Inspiration
My inspiration comes from my educational background, through my time in the clinical area I gained a lot of experience working with EKGs in the ER and seeing defibrillators in action. After seeing that AEDs are hard to find outside of hospitals, and ones that are found may come with a list of problems from missed inspections, busted batteries, and missing pieces. So we decided to create our own take on the AED, and we're calling it JumpStart.
What it does
By building an EKG to sense for one of the two shockable heart rhythms, JumpStart uses an external battery phone case to deliver a shock in an attempt to re-establish sinus heart rhythm.
How I built it
The app was built using python and the pyaudio and scipy/numpy/matlib scientific libraries, and an arduino+breadboard to attach our makeshift electrodes and measure electrical pluse.
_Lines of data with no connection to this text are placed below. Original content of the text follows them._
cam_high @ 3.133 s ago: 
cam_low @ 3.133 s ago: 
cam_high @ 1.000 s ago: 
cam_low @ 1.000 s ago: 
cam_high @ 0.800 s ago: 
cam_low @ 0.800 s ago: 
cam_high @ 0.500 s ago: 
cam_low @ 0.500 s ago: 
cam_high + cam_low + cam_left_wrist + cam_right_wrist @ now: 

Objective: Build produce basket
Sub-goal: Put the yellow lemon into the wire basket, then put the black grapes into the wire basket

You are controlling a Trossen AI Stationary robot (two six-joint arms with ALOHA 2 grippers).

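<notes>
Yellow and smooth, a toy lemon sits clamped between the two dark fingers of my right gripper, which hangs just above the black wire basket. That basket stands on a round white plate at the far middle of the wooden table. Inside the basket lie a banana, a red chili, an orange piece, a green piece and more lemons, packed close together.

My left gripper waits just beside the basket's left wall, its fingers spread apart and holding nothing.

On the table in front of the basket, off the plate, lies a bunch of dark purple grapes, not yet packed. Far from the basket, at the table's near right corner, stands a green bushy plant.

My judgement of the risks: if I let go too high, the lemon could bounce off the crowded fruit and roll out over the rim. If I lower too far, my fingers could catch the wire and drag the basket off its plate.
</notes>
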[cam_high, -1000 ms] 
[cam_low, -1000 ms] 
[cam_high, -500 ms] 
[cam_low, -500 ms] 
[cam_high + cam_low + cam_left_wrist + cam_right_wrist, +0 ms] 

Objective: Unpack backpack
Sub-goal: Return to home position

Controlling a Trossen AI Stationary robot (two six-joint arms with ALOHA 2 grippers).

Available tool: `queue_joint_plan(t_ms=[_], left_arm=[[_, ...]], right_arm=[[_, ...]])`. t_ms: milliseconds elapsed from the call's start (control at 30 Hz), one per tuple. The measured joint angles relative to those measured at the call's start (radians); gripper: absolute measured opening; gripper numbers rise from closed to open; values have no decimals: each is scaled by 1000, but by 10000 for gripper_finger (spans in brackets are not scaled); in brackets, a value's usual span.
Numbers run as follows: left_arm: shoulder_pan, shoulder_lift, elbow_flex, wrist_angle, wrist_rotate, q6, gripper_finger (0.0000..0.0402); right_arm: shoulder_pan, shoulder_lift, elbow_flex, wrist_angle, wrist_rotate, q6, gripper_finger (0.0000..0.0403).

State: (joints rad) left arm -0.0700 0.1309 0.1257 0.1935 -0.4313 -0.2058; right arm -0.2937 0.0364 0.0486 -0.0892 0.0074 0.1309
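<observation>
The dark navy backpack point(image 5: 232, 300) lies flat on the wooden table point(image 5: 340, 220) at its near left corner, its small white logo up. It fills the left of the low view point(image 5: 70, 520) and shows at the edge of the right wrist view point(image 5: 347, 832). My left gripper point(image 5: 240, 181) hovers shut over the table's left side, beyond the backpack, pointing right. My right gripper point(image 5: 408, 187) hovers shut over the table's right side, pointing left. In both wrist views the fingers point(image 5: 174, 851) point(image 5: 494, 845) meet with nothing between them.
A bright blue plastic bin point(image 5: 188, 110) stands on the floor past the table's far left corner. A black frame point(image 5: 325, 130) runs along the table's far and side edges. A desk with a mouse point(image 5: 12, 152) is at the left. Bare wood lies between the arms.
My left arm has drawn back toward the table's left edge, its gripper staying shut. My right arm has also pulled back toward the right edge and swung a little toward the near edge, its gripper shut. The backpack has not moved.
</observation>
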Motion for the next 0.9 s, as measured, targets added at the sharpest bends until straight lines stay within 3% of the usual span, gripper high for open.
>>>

Using the microphone input on the computer, the arduino sends the frequency of the heart's electric potential over the aux cord, which the computer reads as audio. Using some amplification, lowpass filtering and volume adjust, we eliminated most of the electrical noise to present the heart's rhythm. Rest of UI and graphing is made with Qt.
Challenges I ran into
The major constraint and the fact that there is way more interference to electrical signals than we thought, everything from the wires in the walls to radio stations we picked up using this device interfered with our hack. Another problem was using getting the app to recognize V-tach when it saw it (And where to find someone with V-tach lol)
Accomplishments that I'm proud of
the fact that I was able to make a functioning ECG out of spare parts and analog tool.
What I learned
Code hard, go hard. Swag is cool, electrical heart activity is cooler.
What's next for JumpStart
Get out there and start saving lives!